SeraCare Precision Oncology


Seracare precision medicine ngs control reference material seraseq mutation mix

The Seraseq Solid Tumor Mutation Mix-I (AF20), the first product from SeraCare’s Precision Medicine Group

This post is about Seracare’s new direction for Precision Medicine (in particular Precision Oncology), and the launch of a new product the Seraseq Solid Tumor Mutation Mix-I (AF20). But I’ll start first with a story from my days at Illumina.

It was ten years ago this week that I last launched a product. It was the Illumina Infinium Human-1 Genotyping BeadChip, and it took months of hard work, many core-team meetings, plenty of long days and many hallway discussions about the finest details of the product. Long days and many meetings go together: how can you get the things you commit to in a meeting ever done if you go to many meetings?

And in case anyone is wondering, yes that is the job of a Product Manager – you get to work hard and work closely with a team from across different areas of the company (research, manufacturing, quality, support, and engineering) and you get to experience many ups-and-downs, and learn things about yourself and others through this experience that you carry with you. These may be hard days, but they are good ones.

The product was a game-changer, in that it gave Affymetrix quite a competitor from that first 108K genotype product (one sample per BeadChip, scanned on the humble BeadStation). Alas the technical details become fuzzy (was that a 3 micron bead?) and it was such an interesting time in my career going from Product Management into field sales shortly after, selling the new product I just helped develop. There was real satisfaction in seeing customers at the NIH excited about ramping up for their first Genome Wide Association Studies (GWAS). Checking the GWAS Catalog, as of February 20, 2015 there were no less than 2,111 publications and 15,396 associated SNPs. Remarkable.


And in my new role at SeraCare, a new product launches today, to help enable Precision Medicine in the field of oncology. In particular, the new product assists laboratories in their own NGS-based laboratory-developed tests (LDTs) with reference materials. It was only weeks of hard work, not that many meetings (the development had largely been done by the time I came on-board), and a few hallway discussions. And from what I can gather, SeraCare has been somewhat accustomed to selling directly as an OEM supplier to major diagnostic manufacturers for molecular diagnostics of infectious diseases such as HIV and HCV reference materials. Going ‘direct to the customer’ wasn’t something that they are geared toward, nor doing much in terms of digital marketing. New management and direction has changed that, and I’m now a part of this new Precision Medicine group.

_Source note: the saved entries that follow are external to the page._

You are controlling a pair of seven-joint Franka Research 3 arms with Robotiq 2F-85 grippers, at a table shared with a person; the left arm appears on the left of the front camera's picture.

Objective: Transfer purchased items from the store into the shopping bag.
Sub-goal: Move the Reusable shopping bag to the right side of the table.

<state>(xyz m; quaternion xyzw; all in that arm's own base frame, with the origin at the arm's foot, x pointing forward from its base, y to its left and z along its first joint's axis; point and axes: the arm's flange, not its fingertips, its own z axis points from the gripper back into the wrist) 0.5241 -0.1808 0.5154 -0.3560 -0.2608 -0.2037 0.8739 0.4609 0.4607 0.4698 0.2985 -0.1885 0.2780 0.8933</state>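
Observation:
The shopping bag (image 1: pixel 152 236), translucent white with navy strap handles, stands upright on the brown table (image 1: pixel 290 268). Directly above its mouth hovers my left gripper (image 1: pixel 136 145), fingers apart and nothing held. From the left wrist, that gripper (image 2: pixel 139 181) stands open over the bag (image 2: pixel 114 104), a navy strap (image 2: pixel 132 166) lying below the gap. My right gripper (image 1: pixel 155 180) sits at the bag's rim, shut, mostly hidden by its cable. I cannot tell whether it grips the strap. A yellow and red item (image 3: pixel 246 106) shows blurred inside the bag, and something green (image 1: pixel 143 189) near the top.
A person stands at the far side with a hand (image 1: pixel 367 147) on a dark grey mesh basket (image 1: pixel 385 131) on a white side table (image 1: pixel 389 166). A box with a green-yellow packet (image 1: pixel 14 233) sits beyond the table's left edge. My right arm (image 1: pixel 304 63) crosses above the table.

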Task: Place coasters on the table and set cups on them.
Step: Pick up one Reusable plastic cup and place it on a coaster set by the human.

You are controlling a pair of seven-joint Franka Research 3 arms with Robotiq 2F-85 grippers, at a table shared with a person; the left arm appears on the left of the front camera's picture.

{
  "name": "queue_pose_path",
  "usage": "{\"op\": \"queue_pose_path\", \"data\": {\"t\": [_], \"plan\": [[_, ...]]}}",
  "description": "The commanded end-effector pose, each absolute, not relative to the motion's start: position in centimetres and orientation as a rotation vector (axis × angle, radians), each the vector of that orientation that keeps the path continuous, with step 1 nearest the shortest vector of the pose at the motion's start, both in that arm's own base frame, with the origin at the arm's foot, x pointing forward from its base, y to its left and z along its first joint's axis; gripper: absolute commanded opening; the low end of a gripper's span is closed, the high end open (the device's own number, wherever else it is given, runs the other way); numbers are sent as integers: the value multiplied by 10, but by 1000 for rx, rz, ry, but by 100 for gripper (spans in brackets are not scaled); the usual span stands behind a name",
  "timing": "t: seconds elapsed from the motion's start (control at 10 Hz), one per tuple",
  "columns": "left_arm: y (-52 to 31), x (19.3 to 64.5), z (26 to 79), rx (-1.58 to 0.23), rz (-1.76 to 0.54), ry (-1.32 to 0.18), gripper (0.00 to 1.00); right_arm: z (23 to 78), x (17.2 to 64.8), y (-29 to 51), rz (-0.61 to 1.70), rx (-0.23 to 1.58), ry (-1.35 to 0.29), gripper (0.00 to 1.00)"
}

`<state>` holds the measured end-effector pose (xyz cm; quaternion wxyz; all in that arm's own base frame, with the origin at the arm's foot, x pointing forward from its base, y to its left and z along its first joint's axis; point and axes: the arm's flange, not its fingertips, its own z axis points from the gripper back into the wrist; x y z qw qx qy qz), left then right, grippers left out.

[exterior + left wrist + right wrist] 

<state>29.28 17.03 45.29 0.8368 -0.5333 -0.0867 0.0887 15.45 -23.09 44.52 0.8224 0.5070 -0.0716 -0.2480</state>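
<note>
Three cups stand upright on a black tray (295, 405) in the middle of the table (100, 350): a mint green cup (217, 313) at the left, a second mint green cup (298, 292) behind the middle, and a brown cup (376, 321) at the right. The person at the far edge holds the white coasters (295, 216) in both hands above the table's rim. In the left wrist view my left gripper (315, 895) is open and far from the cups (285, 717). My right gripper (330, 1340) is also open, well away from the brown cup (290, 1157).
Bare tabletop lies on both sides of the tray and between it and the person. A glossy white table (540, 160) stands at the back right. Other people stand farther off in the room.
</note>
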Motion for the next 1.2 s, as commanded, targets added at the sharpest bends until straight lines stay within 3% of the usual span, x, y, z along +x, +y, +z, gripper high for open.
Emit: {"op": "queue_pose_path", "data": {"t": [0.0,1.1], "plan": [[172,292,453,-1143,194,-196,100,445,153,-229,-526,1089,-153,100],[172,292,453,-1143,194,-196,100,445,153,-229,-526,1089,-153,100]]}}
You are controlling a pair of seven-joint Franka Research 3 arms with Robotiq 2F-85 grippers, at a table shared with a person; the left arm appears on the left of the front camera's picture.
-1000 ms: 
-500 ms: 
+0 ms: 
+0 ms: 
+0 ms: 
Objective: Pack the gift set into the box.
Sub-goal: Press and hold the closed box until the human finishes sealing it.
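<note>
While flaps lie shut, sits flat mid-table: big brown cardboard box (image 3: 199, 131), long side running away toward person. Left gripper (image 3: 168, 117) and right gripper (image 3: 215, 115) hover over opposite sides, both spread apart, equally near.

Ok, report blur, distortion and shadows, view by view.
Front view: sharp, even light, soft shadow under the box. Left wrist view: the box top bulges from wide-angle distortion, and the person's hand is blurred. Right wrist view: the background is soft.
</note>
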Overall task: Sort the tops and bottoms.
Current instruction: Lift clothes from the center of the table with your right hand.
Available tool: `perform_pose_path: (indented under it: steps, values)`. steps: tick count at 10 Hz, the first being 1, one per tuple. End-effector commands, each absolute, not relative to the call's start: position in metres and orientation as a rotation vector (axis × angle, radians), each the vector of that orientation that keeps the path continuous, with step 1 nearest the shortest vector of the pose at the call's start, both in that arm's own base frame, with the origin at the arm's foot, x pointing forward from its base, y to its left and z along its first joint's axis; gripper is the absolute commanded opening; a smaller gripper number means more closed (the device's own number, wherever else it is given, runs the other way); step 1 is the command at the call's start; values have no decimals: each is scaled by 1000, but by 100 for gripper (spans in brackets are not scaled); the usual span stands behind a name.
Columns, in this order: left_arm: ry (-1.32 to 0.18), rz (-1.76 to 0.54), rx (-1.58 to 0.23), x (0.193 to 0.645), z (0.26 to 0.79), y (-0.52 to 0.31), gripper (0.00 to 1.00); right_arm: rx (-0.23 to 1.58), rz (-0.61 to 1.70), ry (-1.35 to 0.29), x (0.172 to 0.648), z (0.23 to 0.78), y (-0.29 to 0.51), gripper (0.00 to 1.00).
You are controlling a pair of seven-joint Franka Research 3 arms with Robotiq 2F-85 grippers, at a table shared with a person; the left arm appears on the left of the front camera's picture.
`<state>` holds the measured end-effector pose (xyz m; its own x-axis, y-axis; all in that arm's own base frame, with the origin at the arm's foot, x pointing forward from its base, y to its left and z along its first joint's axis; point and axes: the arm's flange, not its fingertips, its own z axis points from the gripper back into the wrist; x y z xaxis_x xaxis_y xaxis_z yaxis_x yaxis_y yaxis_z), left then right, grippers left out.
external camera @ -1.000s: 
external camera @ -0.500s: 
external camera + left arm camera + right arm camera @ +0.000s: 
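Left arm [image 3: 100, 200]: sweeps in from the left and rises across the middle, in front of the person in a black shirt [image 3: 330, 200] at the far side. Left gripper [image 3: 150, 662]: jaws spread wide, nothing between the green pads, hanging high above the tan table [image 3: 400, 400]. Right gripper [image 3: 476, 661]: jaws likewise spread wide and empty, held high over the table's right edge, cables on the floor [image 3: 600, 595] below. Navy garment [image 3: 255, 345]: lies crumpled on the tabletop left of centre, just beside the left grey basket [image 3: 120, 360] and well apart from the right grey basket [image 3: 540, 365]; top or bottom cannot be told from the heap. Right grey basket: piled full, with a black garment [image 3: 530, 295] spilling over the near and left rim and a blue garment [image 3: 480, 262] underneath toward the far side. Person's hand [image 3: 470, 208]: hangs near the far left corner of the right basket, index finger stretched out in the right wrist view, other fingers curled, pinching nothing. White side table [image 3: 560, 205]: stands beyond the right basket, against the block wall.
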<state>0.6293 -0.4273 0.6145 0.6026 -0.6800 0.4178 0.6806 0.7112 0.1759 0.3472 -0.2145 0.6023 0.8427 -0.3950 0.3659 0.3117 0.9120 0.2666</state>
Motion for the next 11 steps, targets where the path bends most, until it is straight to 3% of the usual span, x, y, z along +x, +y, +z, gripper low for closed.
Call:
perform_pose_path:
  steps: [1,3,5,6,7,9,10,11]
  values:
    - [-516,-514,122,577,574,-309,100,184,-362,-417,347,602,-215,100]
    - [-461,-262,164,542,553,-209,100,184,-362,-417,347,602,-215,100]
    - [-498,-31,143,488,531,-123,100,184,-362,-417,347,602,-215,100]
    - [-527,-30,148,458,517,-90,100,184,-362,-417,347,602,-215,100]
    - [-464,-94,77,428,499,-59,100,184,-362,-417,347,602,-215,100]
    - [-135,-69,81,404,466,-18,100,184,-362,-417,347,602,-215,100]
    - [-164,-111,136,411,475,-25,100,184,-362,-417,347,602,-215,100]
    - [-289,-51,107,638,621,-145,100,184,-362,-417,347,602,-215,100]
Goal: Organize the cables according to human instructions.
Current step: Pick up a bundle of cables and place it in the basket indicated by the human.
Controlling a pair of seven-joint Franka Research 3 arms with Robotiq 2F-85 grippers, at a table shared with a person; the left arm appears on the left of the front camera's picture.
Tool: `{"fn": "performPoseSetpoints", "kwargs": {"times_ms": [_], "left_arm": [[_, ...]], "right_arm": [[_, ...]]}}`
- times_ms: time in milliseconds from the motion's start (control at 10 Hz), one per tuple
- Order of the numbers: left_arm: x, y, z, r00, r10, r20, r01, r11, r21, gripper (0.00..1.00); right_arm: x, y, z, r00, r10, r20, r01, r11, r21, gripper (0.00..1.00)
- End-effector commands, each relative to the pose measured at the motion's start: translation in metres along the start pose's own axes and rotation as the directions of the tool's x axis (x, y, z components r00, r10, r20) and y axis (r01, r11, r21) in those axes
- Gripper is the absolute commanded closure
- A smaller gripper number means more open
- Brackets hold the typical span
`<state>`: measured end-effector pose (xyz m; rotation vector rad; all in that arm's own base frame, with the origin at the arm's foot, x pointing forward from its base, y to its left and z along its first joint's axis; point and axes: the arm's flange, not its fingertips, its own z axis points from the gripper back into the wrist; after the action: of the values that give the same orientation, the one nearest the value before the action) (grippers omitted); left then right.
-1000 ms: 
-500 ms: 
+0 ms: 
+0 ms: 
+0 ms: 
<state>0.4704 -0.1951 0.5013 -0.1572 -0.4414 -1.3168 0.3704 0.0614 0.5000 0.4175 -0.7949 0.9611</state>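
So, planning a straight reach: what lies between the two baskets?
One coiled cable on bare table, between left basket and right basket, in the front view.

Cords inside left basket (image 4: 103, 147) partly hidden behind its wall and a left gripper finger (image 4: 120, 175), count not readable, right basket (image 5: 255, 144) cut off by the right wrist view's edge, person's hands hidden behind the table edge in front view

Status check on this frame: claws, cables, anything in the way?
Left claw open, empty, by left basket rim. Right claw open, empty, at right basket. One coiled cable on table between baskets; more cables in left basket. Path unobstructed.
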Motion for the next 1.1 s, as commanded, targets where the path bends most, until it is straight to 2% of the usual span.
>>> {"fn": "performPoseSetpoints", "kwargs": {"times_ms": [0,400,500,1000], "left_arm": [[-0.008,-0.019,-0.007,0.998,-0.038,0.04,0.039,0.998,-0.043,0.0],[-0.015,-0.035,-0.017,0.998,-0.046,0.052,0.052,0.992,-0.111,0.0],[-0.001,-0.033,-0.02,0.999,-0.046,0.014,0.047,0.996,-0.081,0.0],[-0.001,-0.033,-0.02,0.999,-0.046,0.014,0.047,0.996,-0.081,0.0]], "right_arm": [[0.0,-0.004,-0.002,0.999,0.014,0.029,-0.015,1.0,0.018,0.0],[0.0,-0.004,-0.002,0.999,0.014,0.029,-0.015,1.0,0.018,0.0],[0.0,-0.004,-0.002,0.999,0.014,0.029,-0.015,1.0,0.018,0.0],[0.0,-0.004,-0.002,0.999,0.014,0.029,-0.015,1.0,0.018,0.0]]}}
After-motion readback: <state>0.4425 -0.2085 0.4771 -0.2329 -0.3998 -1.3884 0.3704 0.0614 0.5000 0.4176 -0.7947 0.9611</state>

With any new product area there are a host of new complications, a new competitive landscape, new people to work with and new unknowns, but the product has been finished and the appropriate decisions made. (In my humble opinion, the right ones too, but time will certainly tell.) Some of the hardest decisions a marketing professional has to make is what to call the product, and what to set the price at. Next on that list is producing the appropriate ‘sales collateral’, which in marketing parlance mean a mix of product PDFs (sometimes called ‘sales sheets’), Powerpoint presentations (one for internal training of the commercial folks, another for prospective customers, and a third for the general company), and outbound messaging (including a press release, webpage copy, email messaging, trade show messaging, social media in there too). On top of this is setting up training and process for technical support.

And so the Seraseq™ Solid Tumor Mutation Mix-I (AF20) launches. It’s a mixture of 26 synthetic targets of ‘clinically actionable’ mutations frequently found in solid tumors, compatible with both the Ion AmpliSeq™ Cancer Hotspot Panel v2 and the Illumina TruSeq™ Cancer Panel (and also compatible with other enrichment platforms, such as Agilent’s SureSelect™ or NimbleGen’s EZCap™). At an allele frequency of 20%, the 26 target sequences are quantitated with digital PCR, and you can easily track run-to-run process variation as well as look at different types of mutation variation detection (i.e. indels or SNVs as part of homopolymer stretches). A unique 6-base insert called an “Internal Quality Marker” within 25 bases of the variant provides an easy way to view the synthetic target reads compared to the wild-type GM24385 background, and may also provide a unique way to look at run contamination.

By the way, this was developed in conjunction with the US National Cancer Institute, which whom SeraCare entered into a Cooperative Research And Development Agreement (aka “CRADA”). You can read more about that here.

Currently existing clinical pathology laboratories that have implemented their own hotspot panels will create their own blends of cancer cell line DNA, and use those for process reference materials. However there is time and effort involved with batch-to-batch variation, in addition to the concerns about stability over time. For the Seraseq Solid Tumor Mutation Mix, it is stable for 2 years at -20C, and stable up to 10 freeze-thaw cycles.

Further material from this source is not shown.